• _ASSIGNMENT_
Locate the line containing "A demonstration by" in the material below. Copy that line and all following lines through the end exactly, omitting any pictures.

• _INFORMATION SUPPLIED_

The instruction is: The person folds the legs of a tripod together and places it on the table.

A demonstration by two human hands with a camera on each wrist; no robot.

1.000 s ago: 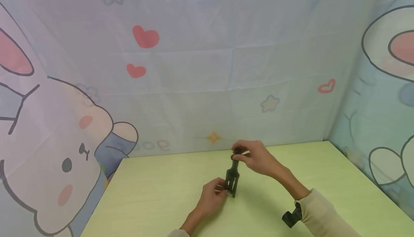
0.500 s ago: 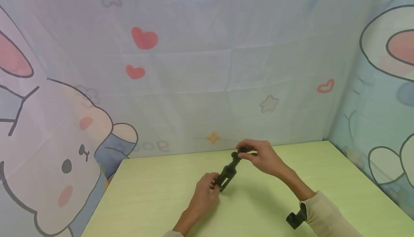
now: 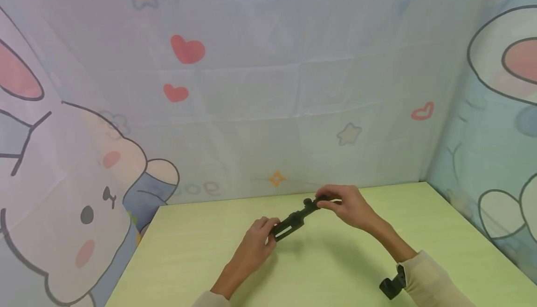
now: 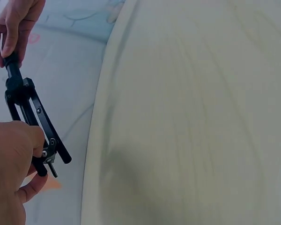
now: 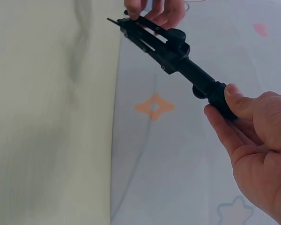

• _REPLY TO THE TASK_
A demonstration by two human hands with a camera on each wrist; no robot.

1.000 s ago: 
0.500 s ago: 
now: 
now: 
now: 

This exercise requires no further output.